To answer your question, I am assuming you want to modify the hypervisor source code and that you are an experienced Linux kernel coder. If you do not have experience with kernel coding, then you should probably first try a simpler kernel coding project to gain some experience. Explaining how to modify the Xen shadow memory code is beyond the scope of AskUbuntu. The answer will certainly not fit one of these replies. What you want to do is very complicated.

First of all, struct page_info is not a list. It is a building block abstract data type that is used in more than one list in the Xen hypervisor. So please tell us which list you are looking at that uses page_info.

As you have already seen, there is a reference count in a page_info structure, but it cannot be used to directly to do what you want, AFAIK. The back pointer _domain that you see as part of the page_info struct is only defined for pages not being used as shadow pages.

Xen can be configured to do what you say, allocate all memory when the guest is started, but it can also be configured to use ballooning and allocate memory later, both up and down. To learn about balloon driver and this kind of memory allocation, see the Xen wiki at http://wiki.xen.org/wiki/Main_Page.
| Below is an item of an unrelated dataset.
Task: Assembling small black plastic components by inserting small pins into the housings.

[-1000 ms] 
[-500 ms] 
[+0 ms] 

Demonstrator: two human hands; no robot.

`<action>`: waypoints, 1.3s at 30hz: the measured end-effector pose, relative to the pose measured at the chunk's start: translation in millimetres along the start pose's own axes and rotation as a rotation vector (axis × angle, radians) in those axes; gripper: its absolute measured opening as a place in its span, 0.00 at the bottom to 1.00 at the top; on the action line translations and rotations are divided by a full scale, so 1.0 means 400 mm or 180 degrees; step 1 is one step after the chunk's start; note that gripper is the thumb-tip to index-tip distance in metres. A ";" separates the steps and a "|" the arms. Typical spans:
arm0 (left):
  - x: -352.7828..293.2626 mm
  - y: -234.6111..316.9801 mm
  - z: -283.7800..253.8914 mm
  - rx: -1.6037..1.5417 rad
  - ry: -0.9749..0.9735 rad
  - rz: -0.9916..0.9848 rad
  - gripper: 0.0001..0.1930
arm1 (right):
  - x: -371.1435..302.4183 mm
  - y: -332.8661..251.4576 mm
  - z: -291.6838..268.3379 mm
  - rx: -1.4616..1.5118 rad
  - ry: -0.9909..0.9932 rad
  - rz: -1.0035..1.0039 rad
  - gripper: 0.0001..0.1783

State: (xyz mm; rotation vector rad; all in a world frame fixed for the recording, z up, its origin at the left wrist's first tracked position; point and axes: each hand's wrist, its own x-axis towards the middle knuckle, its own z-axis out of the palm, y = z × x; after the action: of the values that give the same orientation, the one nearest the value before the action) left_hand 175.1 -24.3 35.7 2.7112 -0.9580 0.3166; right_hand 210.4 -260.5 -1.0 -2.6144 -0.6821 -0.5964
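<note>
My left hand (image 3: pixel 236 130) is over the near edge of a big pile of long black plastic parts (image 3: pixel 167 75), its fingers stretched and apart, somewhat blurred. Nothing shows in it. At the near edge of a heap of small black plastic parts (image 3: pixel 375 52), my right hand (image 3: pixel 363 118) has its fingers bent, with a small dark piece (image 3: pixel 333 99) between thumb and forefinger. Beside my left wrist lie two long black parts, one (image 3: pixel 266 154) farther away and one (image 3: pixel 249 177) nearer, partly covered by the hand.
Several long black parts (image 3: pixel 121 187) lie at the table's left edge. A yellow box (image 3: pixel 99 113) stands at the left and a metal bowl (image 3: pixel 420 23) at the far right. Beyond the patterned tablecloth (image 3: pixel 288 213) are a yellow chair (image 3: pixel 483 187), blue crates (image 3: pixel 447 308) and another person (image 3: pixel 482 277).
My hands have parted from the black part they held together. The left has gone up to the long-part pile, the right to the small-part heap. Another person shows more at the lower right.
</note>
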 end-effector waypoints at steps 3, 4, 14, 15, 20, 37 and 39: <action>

There is also a feature called transcendental memory, referred to as "tmem" in the source. If configured to use tmem, Xen will take memory away from a guest that is not using it, to give it to another guest that needs it more. So there is more work if you want to modify the Xen hypervisor to track guest access of all shadow memory, running in all possible memory management modes.

If you are not kernel coding but just trouble shooting, you can connect a serial terminal to the hardware that is running Xen (see the Xen wiki for how to do that) to see memory usage. Once you have the serial terminal running correctly you can not only talk to dom0 but by hitting Ctrl-A 3 times, you can talk to the hypervisor directly. Keypress 'h' to get a help list of commands.